• _EXERCISE GOAL_
Would you please repeat the data exactly as given?

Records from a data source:
[Start of section]

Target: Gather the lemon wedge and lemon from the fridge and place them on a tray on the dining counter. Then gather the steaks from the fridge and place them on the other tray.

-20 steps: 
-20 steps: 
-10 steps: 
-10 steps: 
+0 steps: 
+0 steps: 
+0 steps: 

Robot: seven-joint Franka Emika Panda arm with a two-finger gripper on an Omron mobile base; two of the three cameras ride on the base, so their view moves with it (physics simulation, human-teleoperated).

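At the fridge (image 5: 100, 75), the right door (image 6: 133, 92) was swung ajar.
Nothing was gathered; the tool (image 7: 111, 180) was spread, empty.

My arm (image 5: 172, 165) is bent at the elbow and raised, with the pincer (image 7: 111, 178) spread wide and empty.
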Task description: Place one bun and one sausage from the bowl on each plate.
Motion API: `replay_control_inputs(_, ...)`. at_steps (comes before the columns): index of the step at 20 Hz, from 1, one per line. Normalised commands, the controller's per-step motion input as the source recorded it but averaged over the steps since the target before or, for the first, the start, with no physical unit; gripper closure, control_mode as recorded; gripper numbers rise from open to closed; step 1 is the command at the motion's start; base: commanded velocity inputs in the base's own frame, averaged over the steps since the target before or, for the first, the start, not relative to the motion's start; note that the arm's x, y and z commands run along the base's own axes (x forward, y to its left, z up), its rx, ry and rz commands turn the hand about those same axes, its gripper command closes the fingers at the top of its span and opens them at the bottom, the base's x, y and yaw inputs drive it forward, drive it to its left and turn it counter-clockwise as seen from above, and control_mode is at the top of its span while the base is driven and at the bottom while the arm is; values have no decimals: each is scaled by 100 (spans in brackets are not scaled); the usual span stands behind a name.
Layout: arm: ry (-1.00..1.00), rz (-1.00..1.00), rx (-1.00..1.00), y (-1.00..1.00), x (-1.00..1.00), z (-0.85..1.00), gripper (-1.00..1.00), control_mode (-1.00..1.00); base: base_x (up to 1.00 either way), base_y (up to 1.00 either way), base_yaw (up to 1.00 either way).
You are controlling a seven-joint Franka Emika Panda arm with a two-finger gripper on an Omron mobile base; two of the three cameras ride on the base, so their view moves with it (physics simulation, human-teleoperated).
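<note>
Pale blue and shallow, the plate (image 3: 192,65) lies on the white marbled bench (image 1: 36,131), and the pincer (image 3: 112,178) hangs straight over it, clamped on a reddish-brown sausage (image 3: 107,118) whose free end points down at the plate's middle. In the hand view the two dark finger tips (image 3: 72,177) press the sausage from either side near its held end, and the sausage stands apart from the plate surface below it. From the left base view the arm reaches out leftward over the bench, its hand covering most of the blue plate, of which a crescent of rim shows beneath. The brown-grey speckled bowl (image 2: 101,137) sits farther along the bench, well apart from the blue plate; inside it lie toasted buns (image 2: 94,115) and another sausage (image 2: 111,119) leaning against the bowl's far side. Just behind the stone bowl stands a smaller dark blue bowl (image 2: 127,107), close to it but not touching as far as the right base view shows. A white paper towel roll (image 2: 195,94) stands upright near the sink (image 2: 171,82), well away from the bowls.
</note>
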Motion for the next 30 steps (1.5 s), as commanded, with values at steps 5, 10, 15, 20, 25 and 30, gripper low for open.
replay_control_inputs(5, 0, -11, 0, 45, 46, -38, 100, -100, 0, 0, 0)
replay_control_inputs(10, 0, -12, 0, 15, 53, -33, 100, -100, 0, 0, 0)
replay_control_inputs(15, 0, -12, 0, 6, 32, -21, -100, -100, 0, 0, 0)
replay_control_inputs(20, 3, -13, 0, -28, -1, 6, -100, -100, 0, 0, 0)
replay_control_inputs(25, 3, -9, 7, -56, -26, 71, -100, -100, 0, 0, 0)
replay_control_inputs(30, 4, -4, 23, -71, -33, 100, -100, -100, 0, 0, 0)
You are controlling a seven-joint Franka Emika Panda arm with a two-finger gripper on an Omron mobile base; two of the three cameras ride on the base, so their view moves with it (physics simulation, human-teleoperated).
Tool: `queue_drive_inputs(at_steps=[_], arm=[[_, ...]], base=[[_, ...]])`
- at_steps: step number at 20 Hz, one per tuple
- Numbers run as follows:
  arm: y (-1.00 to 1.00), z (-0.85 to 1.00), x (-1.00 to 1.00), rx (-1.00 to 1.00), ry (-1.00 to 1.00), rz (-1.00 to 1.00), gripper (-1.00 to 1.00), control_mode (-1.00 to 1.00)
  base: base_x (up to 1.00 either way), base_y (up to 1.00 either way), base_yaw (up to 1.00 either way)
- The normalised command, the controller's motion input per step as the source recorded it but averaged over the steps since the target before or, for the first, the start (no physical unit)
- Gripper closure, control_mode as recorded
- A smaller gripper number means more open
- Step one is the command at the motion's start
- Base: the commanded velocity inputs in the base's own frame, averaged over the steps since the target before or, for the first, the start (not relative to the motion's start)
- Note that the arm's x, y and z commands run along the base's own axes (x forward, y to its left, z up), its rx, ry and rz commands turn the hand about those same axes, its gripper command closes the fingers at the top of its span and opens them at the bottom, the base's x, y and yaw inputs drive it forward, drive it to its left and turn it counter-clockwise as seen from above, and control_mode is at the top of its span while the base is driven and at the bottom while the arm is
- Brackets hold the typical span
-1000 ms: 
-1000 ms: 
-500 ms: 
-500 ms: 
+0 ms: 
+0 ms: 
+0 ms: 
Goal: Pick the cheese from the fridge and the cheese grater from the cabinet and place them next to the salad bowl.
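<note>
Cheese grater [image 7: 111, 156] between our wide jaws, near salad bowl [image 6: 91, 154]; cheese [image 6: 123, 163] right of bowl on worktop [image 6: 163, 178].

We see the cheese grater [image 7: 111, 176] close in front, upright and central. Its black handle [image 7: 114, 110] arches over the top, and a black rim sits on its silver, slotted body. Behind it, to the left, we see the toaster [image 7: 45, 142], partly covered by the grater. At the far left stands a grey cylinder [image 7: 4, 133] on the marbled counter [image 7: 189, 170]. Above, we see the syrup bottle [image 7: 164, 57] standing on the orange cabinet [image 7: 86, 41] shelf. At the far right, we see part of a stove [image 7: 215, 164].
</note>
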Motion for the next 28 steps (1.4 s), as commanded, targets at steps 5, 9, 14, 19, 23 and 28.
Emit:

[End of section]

• _TASK SOLUTION_
Target: Gather the lemon wedge and lemon from the fridge and place them on a tray on the dining counter. Then gather the steaks from the fridge and place them on the other tray.

-20 steps: 
-20 steps: 
-10 steps: 
-10 steps: 
+0 steps: 
+0 steps: 
+0 steps: 

Robot: seven-joint Franka Emika Panda arm with a two-finger gripper on an Omron mobile base; two of the three cameras ride on the base, so their view moves with it (physics simulation, human-teleoperated).

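At the fridge (image 5: 100, 75), the right door (image 6: 133, 92) was swung ajar.
Nothing was gathered; the tool (image 7: 111, 180) was spread, empty.

My arm (image 5: 172, 165) is bent at the elbow and raised, with the pincer (image 7: 111, 178) spread wide and empty.
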Task description: Place one bun and one sausage from the bowl on each plate.
Motion API: `replay_control_inputs(_, ...)`. at_steps (comes before the columns): index of the step at 20 Hz, from 1, one per line. Normalised commands, the controller's per-step motion input as the source recorded it but averaged over the steps since the target before or, for the first, the start, with no physical unit; gripper closure, control_mode as recorded; gripper numbers rise from open to closed; step 1 is the command at the motion's start; base: commanded velocity inputs in the base's own frame, averaged over the steps since the target before or, for the first, the start, not relative to the motion's start; note that the arm's x, y and z commands run along the base's own axes (x forward, y to its left, z up), its rx, ry and rz commands turn the hand about those same axes, its gripper command closes the fingers at the top of its span and opens them at the bottom, the base's x, y and yaw inputs drive it forward, drive it to its left and turn it counter-clockwise as seen from above, and control_mode is at the top of its span while the base is driven and at the bottom while the arm is; values have no decimals: each is scaled by 100 (spans in brackets are not scaled); the usual span stands behind a name.
Layout: arm: ry (-1.00..1.00), rz (-1.00..1.00), rx (-1.00..1.00), y (-1.00..1.00), x (-1.00..1.00), z (-0.85..1.00), gripper (-1.00..1.00), control_mode (-1.00..1.00); base: base_x (up to 1.00 either way), base_y (up to 1.00 either way), base_yaw (up to 1.00 either way).
You are controlling a seven-joint Franka Emika Panda arm with a two-finger gripper on an Omron mobile base; two of the three cameras ride on the base, so their view moves with it (physics simulation, human-teleoperated).
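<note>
Pale blue and shallow, the plate (image 3: 192,65) lies on the white marbled bench (image 1: 36,131), and the pincer (image 3: 112,178) hangs straight over it, clamped on a reddish-brown sausage (image 3: 107,118) whose free end points down at the plate's middle. In the hand view the two dark finger tips (image 3: 72,177) press the sausage from either side near its held end, and the sausage stands apart from the plate surface below it. From the left base view the arm reaches out leftward over the bench, its hand covering most of the blue plate, of which a crescent of rim shows beneath. The brown-grey speckled bowl (image 2: 101,137) sits farther along the bench, well apart from the blue plate; inside it lie toasted buns (image 2: 94,115) and another sausage (image 2: 111,119) leaning against the bowl's far side. Just behind the stone bowl stands a smaller dark blue bowl (image 2: 127,107), close to it but not touching as far as the right base view shows. A white paper towel roll (image 2: 195,94) stands upright near the sink (image 2: 171,82), well away from the bowls.
</note>
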Motion for the next 30 steps (1.5 s), as commanded, with values at steps 5, 10, 15, 20, 25 and 30, gripper low for open.
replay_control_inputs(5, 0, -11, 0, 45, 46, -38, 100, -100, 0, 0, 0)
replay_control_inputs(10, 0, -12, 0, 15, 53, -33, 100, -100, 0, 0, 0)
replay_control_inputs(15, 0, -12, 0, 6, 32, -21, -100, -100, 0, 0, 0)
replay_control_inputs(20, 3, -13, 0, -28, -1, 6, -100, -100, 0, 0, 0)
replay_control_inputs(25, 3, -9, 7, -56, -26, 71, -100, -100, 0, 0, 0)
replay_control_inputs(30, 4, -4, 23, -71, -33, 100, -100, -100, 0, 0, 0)
You are controlling a seven-joint Franka Emika Panda arm with a two-finger gripper on an Omron mobile base; two of the three cameras ride on the base, so their view moves with it (physics simulation, human-teleoperated).
Tool: `queue_drive_inputs(at_steps=[_], arm=[[_, ...]], base=[[_, ...]])`
- at_steps: step number at 20 Hz, one per tuple
- Numbers run as follows:
  arm: y (-1.00 to 1.00), z (-0.85 to 1.00), x (-1.00 to 1.00), rx (-1.00 to 1.00), ry (-1.00 to 1.00), rz (-1.00 to 1.00), gripper (-1.00 to 1.00), control_mode (-1.00 to 1.00)
  base: base_x (up to 1.00 either way), base_y (up to 1.00 either way), base_yaw (up to 1.00 either way)
- The normalised command, the controller's motion input per step as the source recorded it but averaged over the steps since the target before or, for the first, the start (no physical unit)
- Gripper closure, control_mode as recorded
- A smaller gripper number means more open
- Step one is the command at the motion's start
- Base: the commanded velocity inputs in the base's own frame, averaged over the steps since the target before or, for the first, the start (not relative to the motion's start)
- Note that the arm's x, y and z commands run along the base's own axes (x forward, y to its left, z up), its rx, ry and rz commands turn the hand about those same axes, its gripper command closes the fingers at the top of its span and opens them at the bottom, the base's x, y and yaw inputs drive it forward, drive it to its left and turn it counter-clockwise as seen from above, and control_mode is at the top of its span while the base is driven and at the bottom while the arm is
- Brackets hold the typical span
-1000 ms: 
-1000 ms: 
-500 ms: 
-500 ms: 
+0 ms: 
+0 ms: 
+0 ms: 
Goal: Pick the cheese from the fridge and the cheese grater from the cabinet and place them next to the salad bowl.
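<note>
Cheese grater [image 7: 111, 156] between our wide jaws, near salad bowl [image 6: 91, 154]; cheese [image 6: 123, 163] right of bowl on worktop [image 6: 163, 178].

We see the cheese grater [image 7: 111, 176] close in front, upright and central. Its black handle [image 7: 114, 110] arches over the top, and a black rim sits on its silver, slotted body. Behind it, to the left, we see the toaster [image 7: 45, 142], partly covered by the grater. At the far left stands a grey cylinder [image 7: 4, 133] on the marbled counter [image 7: 189, 170]. Above, we see the syrup bottle [image 7: 164, 57] standing on the orange cabinet [image 7: 86, 41] shelf. At the far right, we see part of a stove [image 7: 215, 164].
</note>
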Motion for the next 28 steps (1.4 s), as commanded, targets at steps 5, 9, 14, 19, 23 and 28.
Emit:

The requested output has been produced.